The Fear of Getting Started

Over the last year or so, I’ve come across a handful of modern motivational phrases that have coalesced in my mind into something of a mantra:

Done is better than perfect.

Some is better than none.

Just get started.

We can hide behind perfect. If we’re not sure we can do something perfectly, it’s easier not to do it at all.

Doing nothing guarantees we never make progress.

No progress, ironically, keeps us from getting closer to perfect.

Your initial efforts are always going to be tiny and imperfect. The temptation is to come out the gate with a masterpiece, but it doesn’t work like that. Behind any masterpiece is a whole host of (often unseen) painstaking attempts at progress—including failures and even steps backward.
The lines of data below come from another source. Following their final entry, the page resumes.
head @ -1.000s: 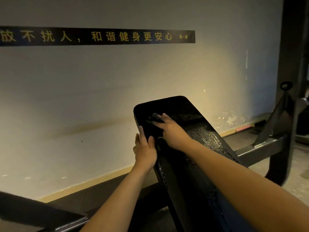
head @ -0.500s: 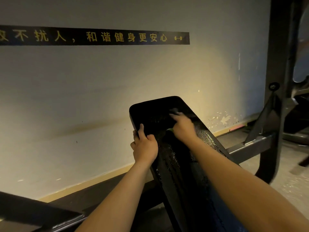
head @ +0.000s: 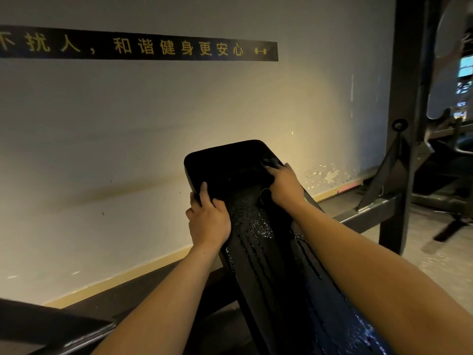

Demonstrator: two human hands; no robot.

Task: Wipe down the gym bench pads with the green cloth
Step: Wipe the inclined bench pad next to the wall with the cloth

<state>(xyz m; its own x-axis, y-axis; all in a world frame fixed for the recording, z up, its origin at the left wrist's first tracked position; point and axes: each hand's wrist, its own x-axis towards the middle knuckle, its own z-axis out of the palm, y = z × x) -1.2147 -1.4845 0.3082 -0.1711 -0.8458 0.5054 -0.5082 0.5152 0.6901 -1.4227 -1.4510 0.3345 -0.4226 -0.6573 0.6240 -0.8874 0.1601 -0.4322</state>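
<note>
Update: swept green cloth (head: 271,162) from mid-top of bench pad (head: 230,165) to its 2 o'clock edge, gripped under right hand (head: 284,187), with left hand (head: 208,221) clamped on 9 o'clock edge; top end nearly covered, wet lower stretch likely next.

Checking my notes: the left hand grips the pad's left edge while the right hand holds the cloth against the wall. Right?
No: the head view shows the right hand holding the cloth on the bench pad, near its top, not on the wall. The left hand does grip the pad's left edge.
</note>
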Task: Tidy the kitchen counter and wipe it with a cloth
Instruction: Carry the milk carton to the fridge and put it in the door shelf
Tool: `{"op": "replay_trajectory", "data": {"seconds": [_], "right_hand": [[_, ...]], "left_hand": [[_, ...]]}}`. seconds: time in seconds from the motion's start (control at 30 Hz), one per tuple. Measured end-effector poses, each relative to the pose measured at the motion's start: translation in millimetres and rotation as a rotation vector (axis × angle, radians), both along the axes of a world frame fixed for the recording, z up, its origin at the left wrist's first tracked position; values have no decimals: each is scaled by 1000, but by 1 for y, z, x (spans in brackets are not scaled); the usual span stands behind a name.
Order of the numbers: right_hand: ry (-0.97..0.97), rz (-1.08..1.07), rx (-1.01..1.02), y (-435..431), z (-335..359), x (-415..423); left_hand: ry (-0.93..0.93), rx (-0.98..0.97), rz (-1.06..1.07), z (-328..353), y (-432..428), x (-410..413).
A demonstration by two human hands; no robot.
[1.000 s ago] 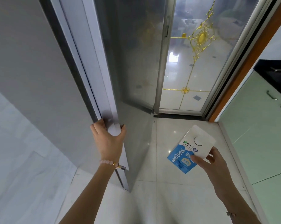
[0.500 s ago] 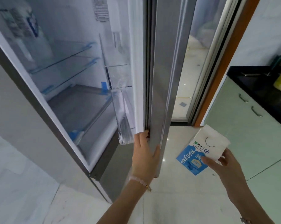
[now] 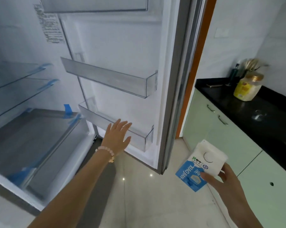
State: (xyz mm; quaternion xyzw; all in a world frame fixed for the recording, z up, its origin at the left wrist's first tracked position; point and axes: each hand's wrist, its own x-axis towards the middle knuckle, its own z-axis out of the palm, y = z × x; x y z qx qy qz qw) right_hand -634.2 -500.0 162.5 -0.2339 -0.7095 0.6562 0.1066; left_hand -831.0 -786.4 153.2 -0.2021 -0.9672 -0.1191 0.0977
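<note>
The step in hand looks like clearing the counter [image 3: 247, 109]: the right hand [image 3: 221, 180] grips a milk carton [image 3: 200, 167] low beside the fridge door [image 3: 122, 46]. Next it should stand the carton in a door shelf [image 3: 139, 137]. The left hand [image 3: 117, 137], which clasped the door's edge half a second ago, now hovers flat-fingered by that shelf, and the door stands wider.

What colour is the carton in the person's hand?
The carton is white on top and blue lower down, with white lettering. The head view shows it.
</note>
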Motion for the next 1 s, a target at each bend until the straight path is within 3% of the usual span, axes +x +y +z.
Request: {"op": "replay_trajectory", "data": {"seconds": [0.17, 0.37, 0.53, 0.77, 1.0], "right_hand": [[-10, -50, -15, 9, -1, -26], [-20, -99, 31, 4, -1, -88], [17, -133, 43, -13, 11, -159], [76, -152, 120, -34, 24, -262], [78, -53, 230, -36, 40, -345]], "left_hand": [[-52, -146, -50, -6, 22, -58], [46, -122, -139, -4, 28, -130], [-20, -31, -121, -6, -1, -196], [274, 10, -124, -37, 15, -231], [366, 14, -56, -47, 28, -246]]}}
That shouldn’t scare us from taking steps.

That shouldn’t scare us from trying.

Stumbling is part of the process. There’s no bypassing it. You don’t learn to walk without it. You don’t learn to run without it. Moving forward means accepting and embracing those moments of struggle as an unavoidable vehicle of progress. We can’t let our ultimate goal of perfection scare us from moving toward perfection.

I don’t know what you’ve been putting off because of the gulf between what you’re capable of doing and what you wish you could do. Prayer? Bible study? Meditation? Fasting? Fellowship?

…Regularly updating your blog? (I know, I know, okay?)

The only way to get better at these things is to start doing them. Stumble if you have to, but take the steps to do something.

Done is better than perfect. Some is better than none. Just get started.